Package 'gumboot'

Title: Bootstrap Analyses of Sampling Uncertainty in Goodness-of-Fit Statistics
Description: Uses jackknife and bootstrap methods to quantify the sampling uncertainty in goodness-of-fit statistics. Full details are in Clark et al. (2021), "The abuse of popular performance metrics in hydrologic modeling", Water Resources Research, <doi:10.1029/2020WR029001>.
Authors: Martyn Clark [aut], Kevin Shook [aut, trl, cre]
Maintainer: Kevin Shook <[email protected]>
License: GPL-3
Version: 1.0.1
Built: 2024-11-11 03:59:43 UTC
Source: https://github.com/cran/gumboot

Help Index


Bootstrap Analyses of Hydrological Model Error

Description

Does jackknife after bootstrap analyses of the error in hydrological models by estimating the empirical probability distributions of NSE (Nash-Sutcliffe efficiency) and KGE (Kling-Gupta efficiency) estimators.

Funding

The package was partly funded by the Global institute for Water Security (GIWS; https://water.usask.ca/) and the Global Water Futures (GWF; https://gwf.usask.ca/) program.

Author(s)

Coded by: Martyn Clark and Kevin Shook

Maintained by: Kevin Shook [email protected]

References

The package code is described in:
Clark et al. (2021), "The abuse of popular performance metrics in hydrologic modeling", Water Resources Research, <doi:10.1029/2020WR029001>.
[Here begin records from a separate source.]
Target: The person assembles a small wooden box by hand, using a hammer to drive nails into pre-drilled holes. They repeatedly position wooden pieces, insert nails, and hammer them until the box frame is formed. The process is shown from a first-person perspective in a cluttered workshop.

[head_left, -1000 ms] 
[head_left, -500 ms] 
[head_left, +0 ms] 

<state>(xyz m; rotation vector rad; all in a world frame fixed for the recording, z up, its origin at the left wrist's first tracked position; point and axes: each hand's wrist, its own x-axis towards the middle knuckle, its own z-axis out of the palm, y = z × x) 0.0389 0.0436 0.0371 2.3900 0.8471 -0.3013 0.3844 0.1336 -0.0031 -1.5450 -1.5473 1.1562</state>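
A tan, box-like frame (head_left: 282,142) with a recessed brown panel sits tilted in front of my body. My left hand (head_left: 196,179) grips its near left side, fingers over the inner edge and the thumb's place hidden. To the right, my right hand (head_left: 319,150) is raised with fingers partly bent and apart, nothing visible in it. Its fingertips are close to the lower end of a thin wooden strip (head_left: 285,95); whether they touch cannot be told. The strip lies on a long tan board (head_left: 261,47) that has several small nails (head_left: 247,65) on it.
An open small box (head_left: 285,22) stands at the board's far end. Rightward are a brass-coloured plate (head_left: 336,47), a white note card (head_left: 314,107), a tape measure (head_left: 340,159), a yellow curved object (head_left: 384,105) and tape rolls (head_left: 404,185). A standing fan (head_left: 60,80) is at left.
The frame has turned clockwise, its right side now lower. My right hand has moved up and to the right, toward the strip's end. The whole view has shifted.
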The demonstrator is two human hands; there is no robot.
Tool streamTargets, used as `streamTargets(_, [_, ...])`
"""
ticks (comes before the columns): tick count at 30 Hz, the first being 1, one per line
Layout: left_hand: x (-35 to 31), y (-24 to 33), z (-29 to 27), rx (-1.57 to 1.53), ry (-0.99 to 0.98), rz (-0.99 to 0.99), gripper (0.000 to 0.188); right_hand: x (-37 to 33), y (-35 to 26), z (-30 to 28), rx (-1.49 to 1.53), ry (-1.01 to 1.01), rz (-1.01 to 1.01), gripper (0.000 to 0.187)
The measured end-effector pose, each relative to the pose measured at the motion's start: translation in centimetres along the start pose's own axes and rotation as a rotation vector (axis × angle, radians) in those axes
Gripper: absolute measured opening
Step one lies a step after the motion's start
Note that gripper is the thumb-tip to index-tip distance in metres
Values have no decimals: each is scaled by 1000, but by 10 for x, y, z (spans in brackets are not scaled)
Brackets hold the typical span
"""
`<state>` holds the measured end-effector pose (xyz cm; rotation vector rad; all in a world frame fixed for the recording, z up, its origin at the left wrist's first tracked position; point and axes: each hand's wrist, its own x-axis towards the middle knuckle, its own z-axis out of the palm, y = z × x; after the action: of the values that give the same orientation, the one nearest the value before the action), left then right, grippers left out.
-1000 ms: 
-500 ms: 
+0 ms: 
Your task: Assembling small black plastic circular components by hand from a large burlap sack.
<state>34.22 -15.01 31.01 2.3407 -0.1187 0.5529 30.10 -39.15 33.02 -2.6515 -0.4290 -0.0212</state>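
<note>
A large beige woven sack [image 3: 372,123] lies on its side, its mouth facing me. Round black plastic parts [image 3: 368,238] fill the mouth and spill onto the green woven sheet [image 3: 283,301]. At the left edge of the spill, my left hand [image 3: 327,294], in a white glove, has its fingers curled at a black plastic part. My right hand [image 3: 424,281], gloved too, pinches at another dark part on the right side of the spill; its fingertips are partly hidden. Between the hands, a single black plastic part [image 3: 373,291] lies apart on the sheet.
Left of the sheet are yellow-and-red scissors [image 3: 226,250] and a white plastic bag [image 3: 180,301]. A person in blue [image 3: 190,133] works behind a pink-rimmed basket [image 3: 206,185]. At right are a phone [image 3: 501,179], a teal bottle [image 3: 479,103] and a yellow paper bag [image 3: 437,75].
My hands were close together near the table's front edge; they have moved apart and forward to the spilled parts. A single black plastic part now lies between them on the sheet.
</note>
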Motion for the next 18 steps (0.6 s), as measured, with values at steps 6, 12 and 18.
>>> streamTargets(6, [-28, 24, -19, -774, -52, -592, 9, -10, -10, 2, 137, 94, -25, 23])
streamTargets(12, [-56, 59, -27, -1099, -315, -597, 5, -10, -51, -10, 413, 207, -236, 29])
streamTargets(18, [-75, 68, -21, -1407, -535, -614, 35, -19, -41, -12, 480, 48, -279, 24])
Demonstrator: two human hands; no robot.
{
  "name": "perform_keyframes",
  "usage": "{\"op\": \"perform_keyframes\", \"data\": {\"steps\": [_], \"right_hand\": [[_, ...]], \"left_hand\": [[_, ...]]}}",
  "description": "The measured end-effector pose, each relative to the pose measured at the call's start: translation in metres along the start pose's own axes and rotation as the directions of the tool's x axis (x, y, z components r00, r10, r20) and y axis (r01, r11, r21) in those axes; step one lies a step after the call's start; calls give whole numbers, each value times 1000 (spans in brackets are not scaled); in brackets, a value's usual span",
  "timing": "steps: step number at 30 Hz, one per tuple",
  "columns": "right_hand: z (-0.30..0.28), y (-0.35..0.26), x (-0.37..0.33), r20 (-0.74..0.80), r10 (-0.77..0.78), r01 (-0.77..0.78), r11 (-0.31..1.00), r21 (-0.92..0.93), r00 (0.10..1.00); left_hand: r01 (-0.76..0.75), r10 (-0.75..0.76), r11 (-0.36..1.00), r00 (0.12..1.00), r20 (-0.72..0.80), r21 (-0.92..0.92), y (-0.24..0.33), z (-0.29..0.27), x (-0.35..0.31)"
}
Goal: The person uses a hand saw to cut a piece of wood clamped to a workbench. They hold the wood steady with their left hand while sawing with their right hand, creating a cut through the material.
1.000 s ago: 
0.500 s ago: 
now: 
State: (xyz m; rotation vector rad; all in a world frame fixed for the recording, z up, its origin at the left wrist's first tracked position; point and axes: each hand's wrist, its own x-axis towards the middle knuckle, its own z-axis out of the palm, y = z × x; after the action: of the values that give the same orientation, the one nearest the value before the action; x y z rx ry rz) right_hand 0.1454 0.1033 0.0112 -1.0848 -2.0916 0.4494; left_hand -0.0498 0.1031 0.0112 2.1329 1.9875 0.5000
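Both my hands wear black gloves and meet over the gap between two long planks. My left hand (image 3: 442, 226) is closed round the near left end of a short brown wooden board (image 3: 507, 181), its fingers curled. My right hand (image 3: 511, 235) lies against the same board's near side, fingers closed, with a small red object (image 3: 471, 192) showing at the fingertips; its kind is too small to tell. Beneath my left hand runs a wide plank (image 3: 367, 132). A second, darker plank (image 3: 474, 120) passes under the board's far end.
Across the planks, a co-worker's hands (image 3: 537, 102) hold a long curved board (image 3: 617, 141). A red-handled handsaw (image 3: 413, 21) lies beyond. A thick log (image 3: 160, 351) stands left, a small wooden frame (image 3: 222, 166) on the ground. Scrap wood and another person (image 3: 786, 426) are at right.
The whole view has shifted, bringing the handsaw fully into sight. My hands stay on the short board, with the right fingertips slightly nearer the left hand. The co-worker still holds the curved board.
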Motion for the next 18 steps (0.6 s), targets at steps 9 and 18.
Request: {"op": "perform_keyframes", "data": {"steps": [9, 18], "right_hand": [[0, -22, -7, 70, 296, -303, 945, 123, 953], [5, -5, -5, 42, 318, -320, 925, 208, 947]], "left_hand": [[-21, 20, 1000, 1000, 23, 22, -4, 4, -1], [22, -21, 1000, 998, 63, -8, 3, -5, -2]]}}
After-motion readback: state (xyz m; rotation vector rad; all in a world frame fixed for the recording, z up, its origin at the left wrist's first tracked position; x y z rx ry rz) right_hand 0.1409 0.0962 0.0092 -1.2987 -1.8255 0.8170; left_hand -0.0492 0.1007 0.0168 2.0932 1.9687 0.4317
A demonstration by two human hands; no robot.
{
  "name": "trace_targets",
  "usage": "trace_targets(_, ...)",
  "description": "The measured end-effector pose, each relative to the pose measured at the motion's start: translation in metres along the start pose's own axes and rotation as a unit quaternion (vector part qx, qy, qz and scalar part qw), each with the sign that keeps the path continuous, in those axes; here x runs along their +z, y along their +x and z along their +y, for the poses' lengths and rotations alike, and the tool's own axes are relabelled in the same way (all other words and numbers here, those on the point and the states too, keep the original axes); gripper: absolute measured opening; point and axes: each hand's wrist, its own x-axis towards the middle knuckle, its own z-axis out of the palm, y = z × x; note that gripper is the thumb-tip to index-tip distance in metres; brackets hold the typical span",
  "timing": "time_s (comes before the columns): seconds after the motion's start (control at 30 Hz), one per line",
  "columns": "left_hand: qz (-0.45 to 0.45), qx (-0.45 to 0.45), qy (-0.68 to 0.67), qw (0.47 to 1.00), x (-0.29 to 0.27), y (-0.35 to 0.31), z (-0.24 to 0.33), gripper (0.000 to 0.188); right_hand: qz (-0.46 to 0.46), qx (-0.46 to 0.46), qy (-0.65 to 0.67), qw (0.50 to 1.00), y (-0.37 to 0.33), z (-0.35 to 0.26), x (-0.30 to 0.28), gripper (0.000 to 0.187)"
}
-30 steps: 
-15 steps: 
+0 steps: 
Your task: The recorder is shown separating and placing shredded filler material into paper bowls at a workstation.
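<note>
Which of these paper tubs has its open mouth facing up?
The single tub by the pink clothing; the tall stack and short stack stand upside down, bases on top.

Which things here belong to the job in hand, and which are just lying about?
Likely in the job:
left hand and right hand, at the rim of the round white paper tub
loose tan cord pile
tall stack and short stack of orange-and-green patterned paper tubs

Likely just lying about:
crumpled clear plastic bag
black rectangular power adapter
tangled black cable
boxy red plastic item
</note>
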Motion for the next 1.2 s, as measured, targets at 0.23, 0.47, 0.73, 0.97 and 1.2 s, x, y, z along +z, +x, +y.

Bootstrap-jacknife of flow calibration statistics

Description

Bootstrap-jacknife of flow calibration statistics

Usage

bootjack(
  flows,
  GOF_stat = c("NSE", "KGE"),
  nSample = 1000,
  waterYearMonth = 10,
  startYear = NULL,
  endYear = NULL,
  minDays = 100,
  minYears = 10,
  returnSamples = FALSE,
  seed = NULL,
  bootYearFile = NULL
)

Arguments

flows

Required. Data frame containing the date, observed and simulated flows. The variable names must be date, obs, and sim, respectively. The date must be a standard R date.

GOF_stat

Required. Name(s) of simulation goodness of fit statistic(s) to be calculated. Currently both NSE and KGE are supported.

nSample

Required. Number of samples for bootstrapping.

waterYearMonth

Required. Month of beginning of water year. Default is 10 (October). If the calendar year is required, set waterYearMonth = 13.

startYear

Optional. First year of data to be used. If NULL then not used.

endYear

Optional. Last year of data to be used. If NULL then not used.

minDays

Required. Minimum number of days per year with valid (i.e. greater than 0) flows. Default is 100.

minYears

Required. Minimum number years to be used. Default is 10.

returnSamples

Optional. Default is FALSE. If TRUE, then sample statistics are returned. This is primarily used for debugging/testing.

seed

Optional. If NULL (the default) then no seed is specified for the random number generator used for the bootstrapping. If a value is specified then the bootstrapping will always use the same set of pseudo-random numbers.

bootYearFile

Optional. If NULL (the default) the years used for the bootstrapping are neither output nor input. If a file is specified, and it it does not already exist, then the bootstrap years will be written to a .csv file as a table with the dimensions of years x nSample. If a file is specified, and it _does_ exist, then the years will be read in, and used for the bootstrapping.

Value

Returns a data frame containing the goodness of fit statistic name (i.e. NSE and/or KGE), and seJack = standard error of jacknife, seBoot = standard error of bootstrap, p05, p50, p95, the 5th, 50th and 95th percentiles of the estimates, score = jackknife score, biasJack = bias of jackknife, biasBoot = bias of bootstap, seJab = standard error of jackknife after bootstrap.

Author(s)

Martyn Clark and Kevin Shook

See Also

read_CAMELS

Examples

NSE_stats <- bootjack(flows_1030500, "NSE")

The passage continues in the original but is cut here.